I came away from a tiring and enjoyable two days with a feeling that there is a lot of energy and optimism out there, and a great desire to drive innovation forward. However, the event also reinforced my concern that innovation has become so synonymous with technology that in many cases it is technology itself, rather than innovative ideas and action, that has become the main focus of attention. One of the significant dangers of this focus on technology is that more knotty problems that technology can’t solve tend to be avoided and forgotten. Because technology can provide the ‘wow’ factor, it often draws attention away from more complex human problems that require less spectacular but equally vital innovation that involves the rethinking of old ideas or the rebuilding of systems that are no longer fit for purpose.

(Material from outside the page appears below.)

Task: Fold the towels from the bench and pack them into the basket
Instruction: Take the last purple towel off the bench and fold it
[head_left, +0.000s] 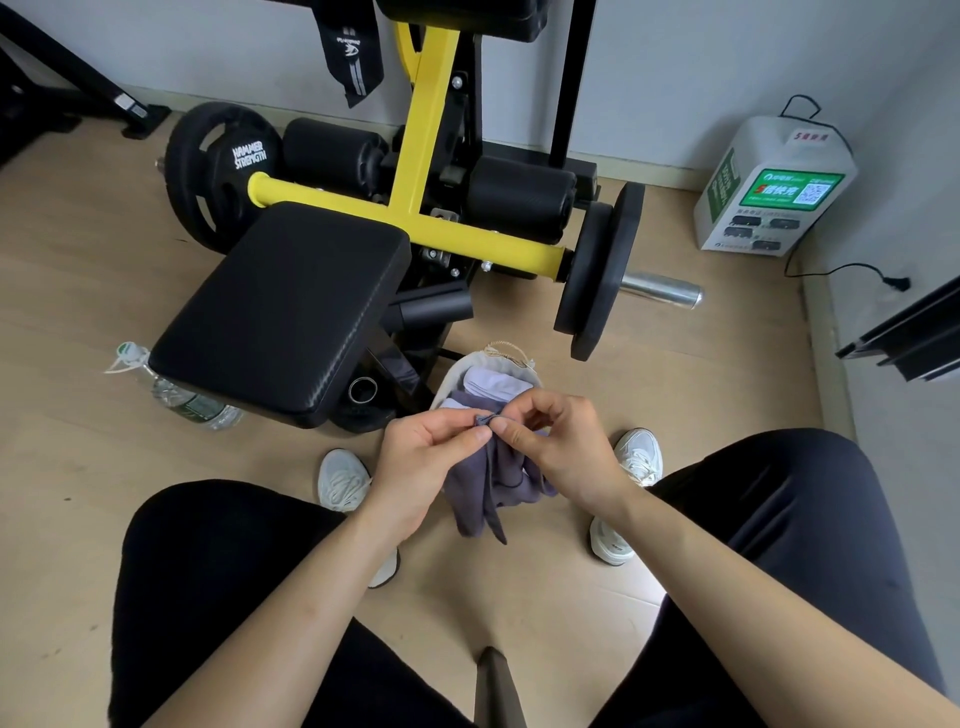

Another danger of this situation is the development of technology for the sake of it. Technology that doesn’t serve people is at best useless and at worst dangerous. In the short term there is a danger that technology for the sake of it becomes directionless – it is absolutely vital that companies to look to the users of technology to give it purpose, so that it is solving real problems in a helpful, positive way.
The potential for innovation is clearly enormous – it was great to see such energy and appetite at this event and the great work Innovate UK have done in sparking and supporting it over the last ten years. It is also clear that a lot of hard work needs to be done to ensure innovation is sustainable and provides benefits to the maximum number of people in the long term. There is a recognition of that need, but perhaps not the structure or understanding in place to provide it. We at Fowlam are hoping to do our part by providing solid, detailed user research that allows innovation to fit with human needs. What part can your company play in sparking, supporting and sustaining innovation?